Two different measuring instruments, with different error over the whole scale of measuring will never be perfectly matched, nor are they required to be.

Tune your altimeter to 29.92 and it should be close to what you see on the transponder... Obviously it won't be identical.
 
Last Saturday i asked for a VFR Practice Approach to ILS 36 and was getting vectored to FAF; and was asked by ATC to maintain 2800. i noticed my transponder was reporting 2700, when i was holding 2800, which as i understand is within limits [91.217(b)]. I have a blind encoder

there was another aircraft talking to ATC and ATC informed them about my location saying Archer is indicating 2700.

as i understand, ATC has some kind of Gizmo that corrects the Pressure Altitude and Baro and shows them the correct Altitude the Mode C is reporting. ... not that its a big deal with 100 feet difference, i am wondering why ATC was getting 2700 instead of the baro corrected 2800 that i was flying. the reason i ask is, when it gets too cold, i have noticed over 300 feet difference between what my baro is saying and what the transponder reports.

thoughts?

Just acceptable instrument error.
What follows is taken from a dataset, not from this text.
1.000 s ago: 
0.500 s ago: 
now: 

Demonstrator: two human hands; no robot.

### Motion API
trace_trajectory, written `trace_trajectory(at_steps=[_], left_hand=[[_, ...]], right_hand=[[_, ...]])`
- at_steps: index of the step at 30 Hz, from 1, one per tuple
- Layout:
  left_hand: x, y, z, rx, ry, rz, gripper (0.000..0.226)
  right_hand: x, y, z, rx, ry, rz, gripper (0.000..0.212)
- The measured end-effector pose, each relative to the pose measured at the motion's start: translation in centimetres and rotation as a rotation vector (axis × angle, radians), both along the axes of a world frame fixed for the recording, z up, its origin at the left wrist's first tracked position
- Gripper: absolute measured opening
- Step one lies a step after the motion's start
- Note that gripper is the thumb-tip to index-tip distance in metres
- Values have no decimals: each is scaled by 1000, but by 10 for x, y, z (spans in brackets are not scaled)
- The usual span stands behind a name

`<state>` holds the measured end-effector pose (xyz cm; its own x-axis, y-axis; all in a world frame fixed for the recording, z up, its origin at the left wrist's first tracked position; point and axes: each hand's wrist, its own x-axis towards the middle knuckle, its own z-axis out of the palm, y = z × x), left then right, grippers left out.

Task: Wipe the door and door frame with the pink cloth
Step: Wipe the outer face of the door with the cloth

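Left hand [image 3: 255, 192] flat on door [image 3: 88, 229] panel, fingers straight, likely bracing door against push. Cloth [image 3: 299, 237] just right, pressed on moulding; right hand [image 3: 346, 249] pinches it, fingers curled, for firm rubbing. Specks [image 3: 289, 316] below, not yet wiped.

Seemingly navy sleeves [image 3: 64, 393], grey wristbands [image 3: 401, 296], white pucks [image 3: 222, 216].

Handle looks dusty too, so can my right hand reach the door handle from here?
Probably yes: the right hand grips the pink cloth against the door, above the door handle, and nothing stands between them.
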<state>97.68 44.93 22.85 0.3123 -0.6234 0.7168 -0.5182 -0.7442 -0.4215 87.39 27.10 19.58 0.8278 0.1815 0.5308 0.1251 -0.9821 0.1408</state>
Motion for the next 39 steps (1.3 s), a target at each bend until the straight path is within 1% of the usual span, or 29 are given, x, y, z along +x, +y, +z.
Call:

Mode C readouts on the Controllers scope are considered valid if they are within 200 feet. Yes there is that Gizmo. Local pressure is inputed into the Radar Computer either by the Controller manually doing it or automatically. Encoders are fixed at 29.92. The Radar computer does the math and puts an altitude on the Scope
 
Your encoder and, or your altimeter is slightly off. Need to dial in the Kollsman window 2992 for a sec and see how closely it matches the transponder. 100 ft off is pretty common though.

But yes, depending on the system, the scope either gets a auto feed (29.73) from the AWOS / ASOS or it’s one that the controller types it in manually.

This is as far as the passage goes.